--- YOUR ASSIGNMENT ---
Return, in their exact form, the lines that lie between the start of the data below and the line containing "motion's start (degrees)", with both ends included.

───── THE INPUT

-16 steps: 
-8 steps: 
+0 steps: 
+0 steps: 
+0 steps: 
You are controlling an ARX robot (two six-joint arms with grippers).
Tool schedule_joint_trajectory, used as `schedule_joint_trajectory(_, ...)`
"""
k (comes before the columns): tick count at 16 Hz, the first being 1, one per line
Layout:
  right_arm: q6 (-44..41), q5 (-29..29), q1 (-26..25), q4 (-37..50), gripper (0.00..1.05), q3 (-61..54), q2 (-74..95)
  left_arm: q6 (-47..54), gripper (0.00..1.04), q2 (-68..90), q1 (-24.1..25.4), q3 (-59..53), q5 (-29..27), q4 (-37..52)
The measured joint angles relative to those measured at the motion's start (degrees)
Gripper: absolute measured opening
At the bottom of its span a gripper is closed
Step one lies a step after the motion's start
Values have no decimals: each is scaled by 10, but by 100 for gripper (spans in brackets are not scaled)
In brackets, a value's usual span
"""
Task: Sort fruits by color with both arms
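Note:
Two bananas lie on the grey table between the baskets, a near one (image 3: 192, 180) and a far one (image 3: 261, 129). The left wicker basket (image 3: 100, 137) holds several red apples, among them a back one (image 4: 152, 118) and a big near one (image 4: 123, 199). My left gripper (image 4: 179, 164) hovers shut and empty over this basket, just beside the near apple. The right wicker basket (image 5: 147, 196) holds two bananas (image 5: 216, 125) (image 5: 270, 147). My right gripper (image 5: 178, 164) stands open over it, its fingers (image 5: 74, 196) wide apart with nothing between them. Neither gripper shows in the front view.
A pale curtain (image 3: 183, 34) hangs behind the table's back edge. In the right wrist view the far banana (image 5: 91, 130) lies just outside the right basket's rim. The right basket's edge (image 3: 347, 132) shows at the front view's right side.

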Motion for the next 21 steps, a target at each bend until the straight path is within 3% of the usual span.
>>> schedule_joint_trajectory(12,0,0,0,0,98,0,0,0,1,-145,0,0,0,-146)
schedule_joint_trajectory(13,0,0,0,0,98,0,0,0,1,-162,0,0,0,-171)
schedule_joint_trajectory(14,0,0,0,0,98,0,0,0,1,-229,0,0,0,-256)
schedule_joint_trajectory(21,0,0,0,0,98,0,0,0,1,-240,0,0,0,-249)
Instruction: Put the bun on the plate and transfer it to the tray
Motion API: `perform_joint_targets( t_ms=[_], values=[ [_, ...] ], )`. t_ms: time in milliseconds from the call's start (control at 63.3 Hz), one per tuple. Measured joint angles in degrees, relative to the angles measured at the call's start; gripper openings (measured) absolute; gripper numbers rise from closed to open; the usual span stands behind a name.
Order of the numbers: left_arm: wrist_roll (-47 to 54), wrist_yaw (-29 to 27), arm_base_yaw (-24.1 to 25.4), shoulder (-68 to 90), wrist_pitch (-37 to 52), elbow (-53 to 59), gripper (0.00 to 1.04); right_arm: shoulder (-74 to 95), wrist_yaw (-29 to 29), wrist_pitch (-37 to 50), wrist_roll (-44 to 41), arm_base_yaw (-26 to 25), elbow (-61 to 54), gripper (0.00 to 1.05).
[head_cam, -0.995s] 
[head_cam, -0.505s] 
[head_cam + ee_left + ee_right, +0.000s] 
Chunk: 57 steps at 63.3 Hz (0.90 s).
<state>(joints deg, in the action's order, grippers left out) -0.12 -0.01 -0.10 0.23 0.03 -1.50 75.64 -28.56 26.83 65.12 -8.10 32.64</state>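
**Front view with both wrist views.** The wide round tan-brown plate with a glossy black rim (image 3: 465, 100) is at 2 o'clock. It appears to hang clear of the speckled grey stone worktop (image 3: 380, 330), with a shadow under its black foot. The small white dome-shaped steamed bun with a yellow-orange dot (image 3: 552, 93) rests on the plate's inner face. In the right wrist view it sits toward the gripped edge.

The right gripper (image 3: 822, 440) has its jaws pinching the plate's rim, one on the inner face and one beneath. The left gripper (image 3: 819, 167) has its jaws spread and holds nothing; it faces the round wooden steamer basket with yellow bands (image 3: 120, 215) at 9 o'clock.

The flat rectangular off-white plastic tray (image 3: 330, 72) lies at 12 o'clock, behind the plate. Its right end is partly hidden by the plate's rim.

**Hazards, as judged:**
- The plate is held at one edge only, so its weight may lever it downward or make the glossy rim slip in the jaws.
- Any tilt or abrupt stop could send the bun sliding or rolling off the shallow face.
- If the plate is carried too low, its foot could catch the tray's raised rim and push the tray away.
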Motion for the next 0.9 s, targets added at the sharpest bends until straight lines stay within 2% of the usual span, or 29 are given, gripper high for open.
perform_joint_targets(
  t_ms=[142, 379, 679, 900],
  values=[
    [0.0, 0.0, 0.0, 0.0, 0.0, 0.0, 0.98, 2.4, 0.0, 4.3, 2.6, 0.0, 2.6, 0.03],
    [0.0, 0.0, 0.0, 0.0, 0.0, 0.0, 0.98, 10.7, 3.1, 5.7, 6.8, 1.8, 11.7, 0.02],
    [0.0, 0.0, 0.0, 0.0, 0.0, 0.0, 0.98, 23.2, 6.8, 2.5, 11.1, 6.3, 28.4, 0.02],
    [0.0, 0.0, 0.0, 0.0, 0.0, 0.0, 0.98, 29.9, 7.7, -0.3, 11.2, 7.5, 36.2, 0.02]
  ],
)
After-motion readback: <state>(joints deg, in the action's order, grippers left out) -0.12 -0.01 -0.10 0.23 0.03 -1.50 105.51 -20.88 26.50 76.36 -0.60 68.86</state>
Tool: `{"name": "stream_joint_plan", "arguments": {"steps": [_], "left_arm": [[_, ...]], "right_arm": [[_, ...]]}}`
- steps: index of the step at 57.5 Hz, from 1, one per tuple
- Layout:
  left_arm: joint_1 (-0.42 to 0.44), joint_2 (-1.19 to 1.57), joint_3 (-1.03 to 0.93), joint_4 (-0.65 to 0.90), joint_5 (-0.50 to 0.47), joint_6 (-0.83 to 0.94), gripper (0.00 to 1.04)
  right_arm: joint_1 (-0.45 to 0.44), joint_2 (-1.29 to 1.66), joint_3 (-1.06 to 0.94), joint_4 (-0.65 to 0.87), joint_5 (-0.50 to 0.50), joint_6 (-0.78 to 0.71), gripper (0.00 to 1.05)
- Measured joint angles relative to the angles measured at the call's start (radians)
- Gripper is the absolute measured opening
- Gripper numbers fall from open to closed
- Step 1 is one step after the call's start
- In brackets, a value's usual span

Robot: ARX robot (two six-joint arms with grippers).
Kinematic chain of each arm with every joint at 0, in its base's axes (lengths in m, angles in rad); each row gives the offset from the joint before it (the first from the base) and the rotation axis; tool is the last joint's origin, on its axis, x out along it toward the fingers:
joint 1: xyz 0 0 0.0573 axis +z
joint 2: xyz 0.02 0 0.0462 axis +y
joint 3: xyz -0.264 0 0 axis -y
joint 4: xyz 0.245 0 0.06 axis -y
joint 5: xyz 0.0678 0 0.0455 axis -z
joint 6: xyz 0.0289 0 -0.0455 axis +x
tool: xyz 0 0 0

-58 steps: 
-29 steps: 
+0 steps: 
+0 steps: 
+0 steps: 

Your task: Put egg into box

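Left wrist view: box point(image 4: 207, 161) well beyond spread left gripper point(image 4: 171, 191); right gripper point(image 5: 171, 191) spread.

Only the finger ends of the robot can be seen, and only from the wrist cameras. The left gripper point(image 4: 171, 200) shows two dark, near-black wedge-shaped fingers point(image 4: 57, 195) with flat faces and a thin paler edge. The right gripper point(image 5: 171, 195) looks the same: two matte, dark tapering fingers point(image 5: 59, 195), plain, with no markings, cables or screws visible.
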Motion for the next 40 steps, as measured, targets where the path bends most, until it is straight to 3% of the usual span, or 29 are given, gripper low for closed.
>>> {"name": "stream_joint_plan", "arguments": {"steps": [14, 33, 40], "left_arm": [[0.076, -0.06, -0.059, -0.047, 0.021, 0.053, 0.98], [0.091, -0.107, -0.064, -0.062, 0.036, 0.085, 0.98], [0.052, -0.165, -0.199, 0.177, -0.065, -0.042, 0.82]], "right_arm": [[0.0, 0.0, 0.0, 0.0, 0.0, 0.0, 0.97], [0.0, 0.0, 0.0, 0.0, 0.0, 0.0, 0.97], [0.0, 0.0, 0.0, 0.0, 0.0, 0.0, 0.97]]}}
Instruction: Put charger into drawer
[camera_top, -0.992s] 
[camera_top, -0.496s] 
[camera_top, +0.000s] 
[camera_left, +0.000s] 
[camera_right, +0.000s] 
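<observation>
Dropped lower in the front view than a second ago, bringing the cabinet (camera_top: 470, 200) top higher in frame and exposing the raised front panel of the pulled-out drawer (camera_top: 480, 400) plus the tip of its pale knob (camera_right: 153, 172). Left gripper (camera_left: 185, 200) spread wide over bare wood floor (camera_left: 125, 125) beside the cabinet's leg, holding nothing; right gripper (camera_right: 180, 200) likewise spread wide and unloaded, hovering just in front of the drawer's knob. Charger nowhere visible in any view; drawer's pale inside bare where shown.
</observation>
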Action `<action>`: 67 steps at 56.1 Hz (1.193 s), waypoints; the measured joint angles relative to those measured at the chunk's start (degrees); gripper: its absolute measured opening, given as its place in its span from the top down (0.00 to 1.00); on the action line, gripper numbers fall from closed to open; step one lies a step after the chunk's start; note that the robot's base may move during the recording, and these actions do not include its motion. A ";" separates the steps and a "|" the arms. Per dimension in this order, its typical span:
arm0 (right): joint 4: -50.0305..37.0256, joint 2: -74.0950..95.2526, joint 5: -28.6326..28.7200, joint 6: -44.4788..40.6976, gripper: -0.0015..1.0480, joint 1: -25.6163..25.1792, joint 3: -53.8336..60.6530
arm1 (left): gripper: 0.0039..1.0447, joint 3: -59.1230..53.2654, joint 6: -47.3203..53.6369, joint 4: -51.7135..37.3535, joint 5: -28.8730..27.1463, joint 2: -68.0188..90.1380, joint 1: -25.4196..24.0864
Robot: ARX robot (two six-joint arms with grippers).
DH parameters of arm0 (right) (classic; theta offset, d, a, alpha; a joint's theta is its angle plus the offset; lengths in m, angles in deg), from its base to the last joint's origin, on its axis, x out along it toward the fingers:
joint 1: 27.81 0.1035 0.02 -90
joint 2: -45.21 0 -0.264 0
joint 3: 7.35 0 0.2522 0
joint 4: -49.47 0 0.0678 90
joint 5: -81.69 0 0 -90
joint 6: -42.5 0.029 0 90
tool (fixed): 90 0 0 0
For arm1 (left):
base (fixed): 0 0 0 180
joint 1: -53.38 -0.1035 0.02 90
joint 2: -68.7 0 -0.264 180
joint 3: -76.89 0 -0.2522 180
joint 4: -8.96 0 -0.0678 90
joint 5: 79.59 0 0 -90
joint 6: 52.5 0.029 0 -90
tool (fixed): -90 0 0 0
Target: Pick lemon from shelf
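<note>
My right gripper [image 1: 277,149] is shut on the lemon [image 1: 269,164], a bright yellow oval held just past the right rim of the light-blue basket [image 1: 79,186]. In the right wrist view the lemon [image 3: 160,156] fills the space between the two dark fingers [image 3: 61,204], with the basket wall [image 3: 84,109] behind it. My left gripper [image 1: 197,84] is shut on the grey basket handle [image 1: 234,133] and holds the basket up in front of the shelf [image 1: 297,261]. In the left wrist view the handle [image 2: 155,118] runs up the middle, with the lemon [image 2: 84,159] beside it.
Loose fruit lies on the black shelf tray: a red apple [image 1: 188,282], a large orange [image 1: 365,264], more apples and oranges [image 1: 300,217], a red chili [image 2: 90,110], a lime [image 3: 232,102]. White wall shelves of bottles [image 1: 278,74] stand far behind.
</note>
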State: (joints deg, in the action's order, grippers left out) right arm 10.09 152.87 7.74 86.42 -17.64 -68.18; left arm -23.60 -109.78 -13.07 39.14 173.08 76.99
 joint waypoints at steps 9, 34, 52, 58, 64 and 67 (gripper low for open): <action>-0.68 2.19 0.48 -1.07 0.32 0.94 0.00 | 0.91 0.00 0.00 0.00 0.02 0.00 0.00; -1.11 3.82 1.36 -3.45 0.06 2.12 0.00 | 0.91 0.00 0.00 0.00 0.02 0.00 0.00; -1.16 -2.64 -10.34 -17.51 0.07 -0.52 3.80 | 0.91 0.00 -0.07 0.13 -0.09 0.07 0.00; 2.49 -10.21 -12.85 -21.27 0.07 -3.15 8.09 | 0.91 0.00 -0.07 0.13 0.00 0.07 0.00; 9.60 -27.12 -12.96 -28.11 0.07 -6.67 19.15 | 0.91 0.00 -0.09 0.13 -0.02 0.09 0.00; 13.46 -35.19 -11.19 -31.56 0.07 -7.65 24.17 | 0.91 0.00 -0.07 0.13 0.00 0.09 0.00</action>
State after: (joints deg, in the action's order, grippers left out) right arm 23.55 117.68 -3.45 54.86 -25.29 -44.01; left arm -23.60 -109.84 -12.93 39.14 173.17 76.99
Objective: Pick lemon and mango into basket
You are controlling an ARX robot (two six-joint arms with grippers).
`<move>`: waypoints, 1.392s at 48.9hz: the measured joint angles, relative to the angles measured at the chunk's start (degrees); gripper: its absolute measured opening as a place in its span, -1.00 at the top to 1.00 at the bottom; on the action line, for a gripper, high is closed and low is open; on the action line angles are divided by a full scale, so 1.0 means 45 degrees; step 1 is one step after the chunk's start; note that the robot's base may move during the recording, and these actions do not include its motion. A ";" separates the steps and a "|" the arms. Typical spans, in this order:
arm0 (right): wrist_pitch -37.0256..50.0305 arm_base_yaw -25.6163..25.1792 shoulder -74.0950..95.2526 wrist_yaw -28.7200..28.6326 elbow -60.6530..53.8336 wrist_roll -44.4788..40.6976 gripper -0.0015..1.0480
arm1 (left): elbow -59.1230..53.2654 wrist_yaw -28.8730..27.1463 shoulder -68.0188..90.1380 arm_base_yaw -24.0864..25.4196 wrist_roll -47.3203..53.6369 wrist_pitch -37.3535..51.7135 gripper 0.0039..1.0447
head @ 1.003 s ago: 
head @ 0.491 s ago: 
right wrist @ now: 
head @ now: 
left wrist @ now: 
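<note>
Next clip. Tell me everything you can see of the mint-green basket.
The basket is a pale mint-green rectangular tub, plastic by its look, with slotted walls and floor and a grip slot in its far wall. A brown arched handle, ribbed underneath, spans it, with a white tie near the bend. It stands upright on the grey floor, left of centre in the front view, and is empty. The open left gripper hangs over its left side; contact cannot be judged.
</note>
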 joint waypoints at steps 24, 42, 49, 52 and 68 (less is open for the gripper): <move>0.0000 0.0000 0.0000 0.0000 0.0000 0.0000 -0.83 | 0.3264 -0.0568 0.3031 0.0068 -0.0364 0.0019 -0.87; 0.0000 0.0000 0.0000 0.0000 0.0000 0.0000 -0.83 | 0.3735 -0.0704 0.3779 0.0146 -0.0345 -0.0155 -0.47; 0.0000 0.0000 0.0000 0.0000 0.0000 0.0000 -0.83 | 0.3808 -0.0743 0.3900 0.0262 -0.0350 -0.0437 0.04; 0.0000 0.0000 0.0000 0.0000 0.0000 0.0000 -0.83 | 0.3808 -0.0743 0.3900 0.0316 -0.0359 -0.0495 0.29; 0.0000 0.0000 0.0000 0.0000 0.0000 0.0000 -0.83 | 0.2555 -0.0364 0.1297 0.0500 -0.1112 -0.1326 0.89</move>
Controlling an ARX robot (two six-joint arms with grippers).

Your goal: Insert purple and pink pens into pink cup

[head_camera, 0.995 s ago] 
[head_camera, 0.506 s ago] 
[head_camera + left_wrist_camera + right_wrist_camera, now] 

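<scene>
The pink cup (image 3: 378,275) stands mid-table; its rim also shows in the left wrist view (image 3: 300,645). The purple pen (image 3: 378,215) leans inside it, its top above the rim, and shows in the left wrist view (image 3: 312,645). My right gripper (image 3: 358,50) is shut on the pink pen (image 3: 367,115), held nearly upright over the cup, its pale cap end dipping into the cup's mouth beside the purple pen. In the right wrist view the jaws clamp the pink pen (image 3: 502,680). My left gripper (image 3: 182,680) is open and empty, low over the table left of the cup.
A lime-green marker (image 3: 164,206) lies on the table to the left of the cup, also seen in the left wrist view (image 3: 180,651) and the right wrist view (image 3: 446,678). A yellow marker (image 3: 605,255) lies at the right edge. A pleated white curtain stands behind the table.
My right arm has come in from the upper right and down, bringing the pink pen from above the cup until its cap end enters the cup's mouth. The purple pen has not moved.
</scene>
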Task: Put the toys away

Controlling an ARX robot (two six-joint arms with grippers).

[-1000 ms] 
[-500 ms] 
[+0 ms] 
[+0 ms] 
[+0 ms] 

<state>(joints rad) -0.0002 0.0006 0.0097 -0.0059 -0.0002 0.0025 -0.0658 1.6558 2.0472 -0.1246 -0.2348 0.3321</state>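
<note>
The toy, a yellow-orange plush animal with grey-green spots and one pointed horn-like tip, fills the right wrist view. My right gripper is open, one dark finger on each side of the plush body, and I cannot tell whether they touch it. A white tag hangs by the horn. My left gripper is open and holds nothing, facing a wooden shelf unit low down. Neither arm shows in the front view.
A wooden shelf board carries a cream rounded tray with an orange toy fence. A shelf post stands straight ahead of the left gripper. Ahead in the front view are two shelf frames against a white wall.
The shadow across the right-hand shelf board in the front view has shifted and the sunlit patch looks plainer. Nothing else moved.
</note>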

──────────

--- ANSWER AREA ---
-16 steps: 
-8 steps: 
+0 steps: 
+0 steps: 
+0 steps: 
You are controlling an ARX robot (two six-joint arms with grippers).
Tool schedule_joint_trajectory, used as `schedule_joint_trajectory(_, ...)`
"""
k (comes before the columns): tick count at 16 Hz, the first being 1, one per line
Layout:
  right_arm: q6 (-44..41), q5 (-29..29), q1 (-26..25), q4 (-37..50), gripper (0.00..1.05), q3 (-61..54), q2 (-74..95)
  left_arm: q6 (-47..54), gripper (0.00..1.04), q2 (-68..90), q1 (-24.1..25.4), q3 (-59..53), q5 (-29..27), q4 (-37..52)
The measured joint angles relative to those measured at the motion's start (degrees)

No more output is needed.